What you return should match every entry, character for character.

------ TASK MATERIAL

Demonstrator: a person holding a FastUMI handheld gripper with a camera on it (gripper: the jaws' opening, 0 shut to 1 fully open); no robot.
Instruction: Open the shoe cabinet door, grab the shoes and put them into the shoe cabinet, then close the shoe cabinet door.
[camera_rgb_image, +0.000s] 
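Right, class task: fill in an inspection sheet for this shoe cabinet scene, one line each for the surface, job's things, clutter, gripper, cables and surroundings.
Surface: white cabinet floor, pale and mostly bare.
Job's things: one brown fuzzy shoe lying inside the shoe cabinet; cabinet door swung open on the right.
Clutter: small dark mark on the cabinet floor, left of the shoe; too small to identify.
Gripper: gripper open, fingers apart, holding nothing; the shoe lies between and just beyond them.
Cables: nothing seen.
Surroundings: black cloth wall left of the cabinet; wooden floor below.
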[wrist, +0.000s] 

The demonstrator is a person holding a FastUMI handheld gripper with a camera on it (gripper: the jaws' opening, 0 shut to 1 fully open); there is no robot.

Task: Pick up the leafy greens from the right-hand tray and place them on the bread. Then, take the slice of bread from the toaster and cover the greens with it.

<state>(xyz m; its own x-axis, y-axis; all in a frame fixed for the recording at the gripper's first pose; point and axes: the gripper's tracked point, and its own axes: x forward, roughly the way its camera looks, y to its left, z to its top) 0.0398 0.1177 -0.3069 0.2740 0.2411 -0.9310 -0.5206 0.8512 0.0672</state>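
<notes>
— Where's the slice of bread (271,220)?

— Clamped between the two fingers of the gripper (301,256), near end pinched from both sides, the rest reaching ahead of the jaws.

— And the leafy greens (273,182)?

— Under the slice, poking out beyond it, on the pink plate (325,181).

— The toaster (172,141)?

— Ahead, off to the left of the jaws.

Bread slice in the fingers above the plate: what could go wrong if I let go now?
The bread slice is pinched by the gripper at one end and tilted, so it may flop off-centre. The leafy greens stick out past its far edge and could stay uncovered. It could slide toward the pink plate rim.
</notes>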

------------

__EXERCISE ANSWER__.
Demonstrator: a person holding a FastUMI handheld gripper with a camera on it (gripper: the jaws' opening, 0 shut to 1 fully open); no robot.
Instruction: Open the shoe cabinet door, grab the shoes and put them into the shoe cabinet, then close the shoe cabinet door.
[camera_rgb_image, +0.000s] 
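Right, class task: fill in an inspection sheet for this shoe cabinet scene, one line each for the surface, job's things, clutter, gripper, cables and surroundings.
Surface: white cabinet floor, pale and mostly bare.
Job's things: one brown fuzzy shoe lying inside the shoe cabinet; cabinet door swung open on the right.
Clutter: small dark mark on the cabinet floor, left of the shoe; too small to identify.
Gripper: gripper open, fingers apart, holding nothing; the shoe lies between and just beyond them.
Cables: nothing seen.
Surroundings: black cloth wall left of the cabinet; wooden floor below.
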[wrist, +0.000s] 

The demonstrator is a person holding a FastUMI handheld gripper with a camera on it (gripper: the jaws' opening, 0 shut to 1 fully open); there is no robot.

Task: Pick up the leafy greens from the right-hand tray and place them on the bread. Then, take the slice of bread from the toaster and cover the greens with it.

<state>(xyz m; its own x-axis, y-axis; all in a frame fixed for the recording at the gripper's first pose; point and axes: the gripper's tracked point, and its own axes: x forward, roughly the way its camera looks, y to its left, z to its top) 0.0398 0.1177 -0.3069 0.2740 0.2411 -0.9310 -0.5206 0.8512 0.0672</state>
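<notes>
— Where's the slice of bread (271,220)?

— Clamped between the two fingers of the gripper (301,256), near end pinched from both sides, the rest reaching ahead of the jaws.

— And the leafy greens (273,182)?

— Under the slice, poking out beyond it, on the pink plate (325,181).

— The toaster (172,141)?

— Ahead, off to the left of the jaws.

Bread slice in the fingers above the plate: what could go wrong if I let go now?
The bread slice is pinched by the gripper at one end and tilted, so it may flop off-centre. The leafy greens stick out past its far edge and could stay uncovered. It could slide toward the pink plate rim.
</notes>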

Nothing else is required to finish the exercise.